CHUCK NORRIS: The Summertime Dangers Blazing Down Upon Us

Even with summertime temperatures soaring to extremes, people are drawn to finding relief by splashing around in backyard or municipal pools, lakes, rivers and beaches. It is important to acknowledge that the joy found in such activity is often tempered by reports of heartbreaking loss of life by drowning.

As recently noted by The New York Times, we can expect even more such sad news this month. Deaths by drowning tend to surge during the month of July. It is pointed out that research shows that drownings rise “with every degree on a thermometer,” says Times reporter Emily Baumgaertner.

Though overall drowning deaths have decreased by one-third since 1990 and appeared to have plateaued, in 2020 they rose by 16.8%, according to Baumgaertner. There are more than 4,000 drowning deaths in the United States annually, amounting to almost 11 people a day. Nearly one-quarter of them are children. Drowning is the No. 1 killer of children ages 1 to 4 in this country, reports the Centers for Disease Control and Prevention.

As noted in a Washington Post story by reporter Linda Searing, “drownings of people 15 and older are more apt to occur in natural waters (lakes, rivers or oceans), while swimming pools are the site of most drownings of children under 5.”

William Ramos is an associate professor at Indiana University School of Public Health-Bloomington and the director of the school’s Aquatics Institute. “It’s time to go deeper than the sad statistics and answer the ‘why’ and the ‘how,'” he stresses to Baumgaertner.

“A U.N. resolution issued in 2021 and a World Health Assembly decision this year to accelerate action urged every member nation to prioritize the fight against childhood drownings. Both the W.H.O. and the American Academy of Pediatrics have implored the United States government to catch up,” writes Baumgaertner.

“Canada, U.K., Australia, New Zealand, South Africa — they all have a plan. We don’t,” says Ramos.

It also looks like we shouldn’t expect to see such a plan anytime soon. According to the Times report, “epidemiologists point to an array of factors that could make it increasingly difficult to close the gap, including shrinking recreation department budgets, a national lifeguard shortage and an era of distraction on pool decks, as parents juggle child supervision with laptops and cellphones when they work from home.” It is further noted that the National Institutes of Health has only recently “published a call for research proposals to examine drowning prevention, writing that ‘little is known’ about what intervention strategies work.”

This is but one of the threats to our well-being during the blazing summer days ahead. Heat stroke, considered by experts as the most dangerous form of heat-related illness, is a growing threat, reports Time magazine’s Haley Weiss.

According to Zachary Schlader, an associate professor of kinesiology at Indiana University and a specialist on thermal stress, during a heat stroke “the body can no longer regulate temperature. It’s not just being hot.”

Heat stroke is “marked by some level of central nervous system dysfunction. This type of physiological malfunction causes a massive body-wide inflammatory response that quickly places just about every organ system in danger,” reports Weiss. It also creates a public health quandary, “since there’s still no available treatment other than simply cooling victims down.” This lack of other treatments is in large measure what makes heat stroke so dangerous.

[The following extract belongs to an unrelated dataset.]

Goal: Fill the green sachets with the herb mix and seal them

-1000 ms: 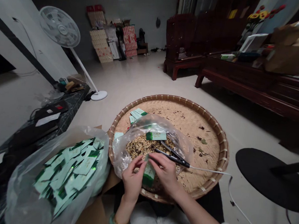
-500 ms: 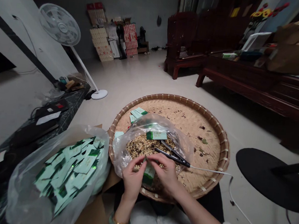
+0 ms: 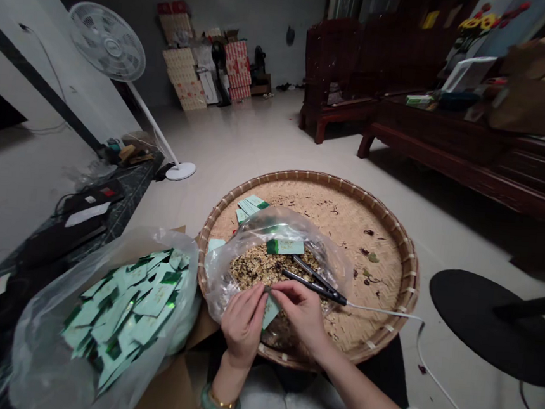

As an example of what this summer may have in store, it is pointed out that last year, Europe saw a record number of heat-related deaths. In a companion piece by Times reporter Alice Park, it is highlighted that, in a paper published in Nature Medicine, “researchers in Spain and France calculated that more than 61,000 deaths in Europe could be blamed on the heat during the summer of 2022, the hottest summer on record for the continent. … Most of these deaths occurred during a five-week heat wave from mid-July to mid-August.”

Reports Weiss, heat stroke generally comes on in one of two ways: exposure to extreme heat, or intense activity that heats the body to those same levels. “Younger and fitter people are generally more likely to get heat stroke from prolonged physical activity in already-hot conditions. … When it comes to treating heat stroke once it begins, rapid cooling is the only option,” says Schlader.

The gold standard, explains Schlader, is basically just an ice bath. “That is why heat stroke disproportionately kills those who live far from resources like hospitals and cooled public spaces,” he adds. “There is nothing helpful for a heat stroke that fits in a portable first-aid kit.”

According to Joan Ballester, professor at ISGlobal, a private research foundation in Barcelona, and lead author of the paper published in Nature Medicine, “Heat basically becomes an added risk factor for people with existing health problems, including heart and immune conditions. Heat acts as a stressor on those already precarious systems.”

“There are a few things to keep an eye out for if you’re out on a hot day,” says Weiss. “The clearest indicator of heat stroke is confusion and disorientation, caused by the ‘short-circuiting’ of the central nervous system.” If you think someone you are with is experiencing heat stroke, it’s important to seek treatment.

Explains Miles Marchand, a cardiology resident at the University of British Columbia, “Untreated, there is a high mortality rate.” According to some research, nearly 60% of victims suffer fatal organ failure within a few days. Heat stroke can come on so quickly that “the main warning signal should be the weather forecast,” says Marchand.